24年の日本映画界を席巻した「侍タイムスリッパー」(侍タイ)のスピンオフドラマ「心配無用ノ介天下御免」(全6話)が制作され、BS-TBSで26年7月に放送することが7日、同局から発表された。
「侍タイ」で劇中テレビ時代劇として描かれたキャラクター「心配無用ノ介」が主人公の連続時代劇ドラマで、主人公の心配無用ノ介は、映画版に続き俳優の田村ツトム(51)が演じる。映画版で脚本、原作、撮影、照明、編集など11役以上を務めた安田淳一監督(58)が、14年に設立した「未来映画社」とBS-TBSが企画し、同監督が監督・脚本・撮影も手がける。
撮影は、監督が愛車まで売り払い2600万円もの製作費を捻出し、自主映画として22年5月に企画が始動した時から全面協力した東映京都撮影所にある、東映太秦映画村が再び全面協力。26年3月28日にリニューアルオープンする同所で、同春に撮影を開始。助監督の山本優子役と並行し、製作スタッフの1人として実際に助監督も務め、製作費の一部として約240万円を立て替えた沙倉ゆうの(46)も同役で出演する。
「心配無用ノ介天下御免」は、主演の山口馬木也(52)が演じた映画版の主人公・高坂新左衛門に比肩する人気を誇った劇中劇のスター・心配無用ノ介が満を持して主人公として描かれる。心配無用ノ介は、どこからともなく現れ、決めゼリフの「心配ご無用!」を口にして悪を成敗する、飄々として掴みどころのない一流の剣客の役どころだ。物語は、超定番のベタな展開から、ベタさ自体にツッコミを入れる回、さらには制作の裏側を描く回など多岐に渡るという。昔ながらの勧善懲悪型の気楽に楽しめる娯楽時代劇を、令和の時代に斬新な仕掛けと共に復活させる狙いがある。
東映太秦映画村の全面協力を受けた撮影は、映画版同様、低予算での制作を実現しつつ、従来の時代劇とは一線を画した斬新な試みとして、撮影現場の一般への公開と、来場者による写真・動画撮影やSNSへの投稿を許可する。来場者自身が“広報マン”となることで、積極的な情報拡散と話題性の獲得を目指す。

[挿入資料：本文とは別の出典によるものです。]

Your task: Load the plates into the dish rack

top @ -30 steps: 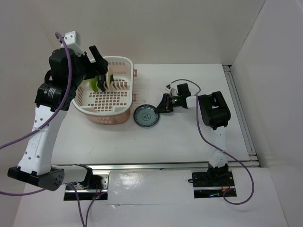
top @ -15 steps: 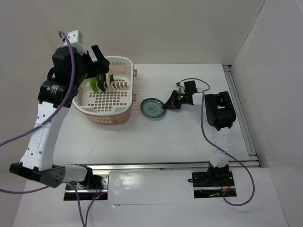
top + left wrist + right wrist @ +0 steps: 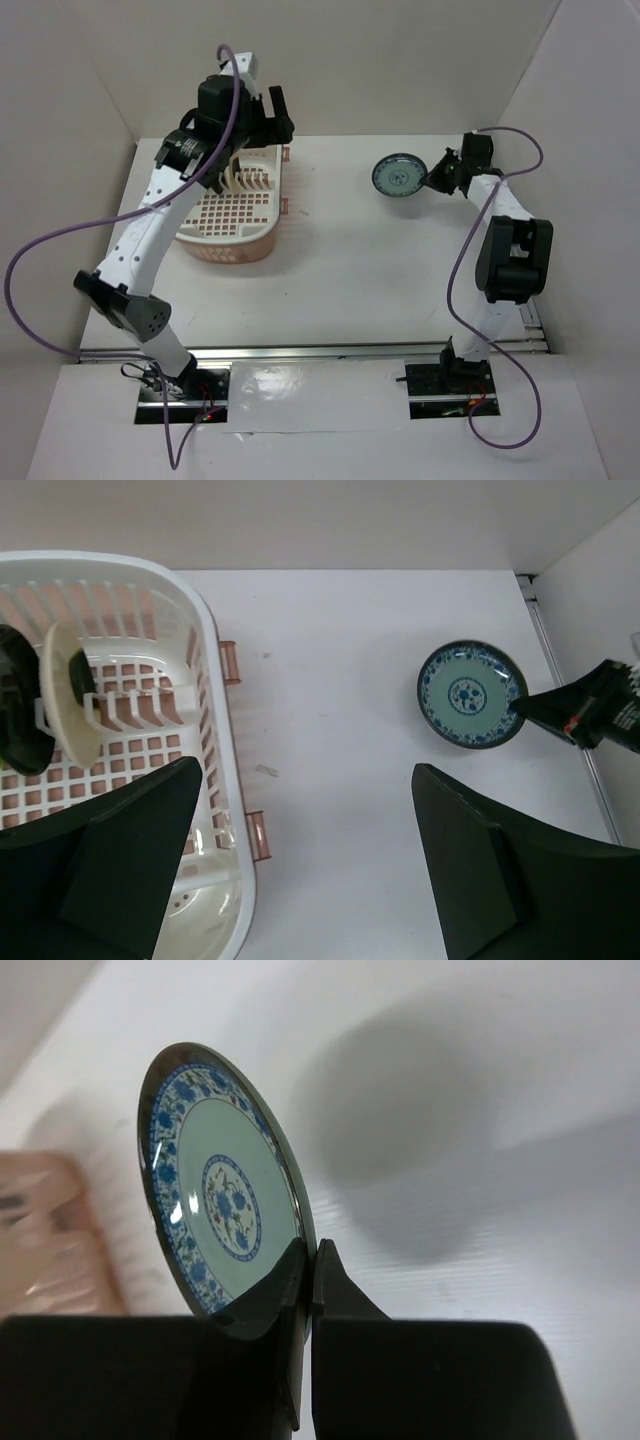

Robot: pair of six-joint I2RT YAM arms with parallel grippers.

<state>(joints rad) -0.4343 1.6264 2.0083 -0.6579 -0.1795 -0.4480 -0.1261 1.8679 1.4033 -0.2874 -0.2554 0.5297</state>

加えて、ドラマの制作を通じて映画村の撮影見学コンテンツ(ツアー)の復活も目指し、修学旅行生、海外旅行客ほか、映画村を盛り上げる、イベントの1つのイベント化も目指す。
「侍タイムスリッパー」は、24年8月17日に“インディーズ映画の聖地”と呼ばれる東京・池袋シネマ・ロサ1館で封切られ、全国380館超へと拡大公開し、興行収入10億円を突破。同年末の日刊スポーツ映画大賞で作品賞、安田監督の監督賞、山口の主演男優賞の3冠を獲得。さらに25年にはブルーリボン賞でも作品賞、主演男優賞、日本アカデミー賞でも最優秀作品賞、同編集賞と、それぞれ2冠に輝くなど、国内の映画賞を席巻した。さらに、徳間書店の月刊アニメ誌「アニメージュ」9月号(8月7日発売)で、作品のファンの、こりす氏によりコミカライズされ、11月には佐野晶氏の手によりKADOKAWAからノベライズ本も発売された。勢いは、まだまだ止まらない。
◆「侍タイムスリッパー」時は幕末、京の夜。会津藩士・高坂新左衛門(山口馬木也)は、密命のターゲットである長州藩士と刃を交えた瞬間、落雷により気を失う。眼を覚ますと、そこは現代の時代劇撮影所。行く先々で騒ぎを起こしながら、江戸幕府が140年前に滅んだと知りがくぜんとなる新左衛門。1度は死を覚悟したものの、やがて「わが身を立てられるのはこれのみ」と、磨き上げた剣の腕だけを頼りに「斬られ役」として生きていくために撮影所の門をたたく。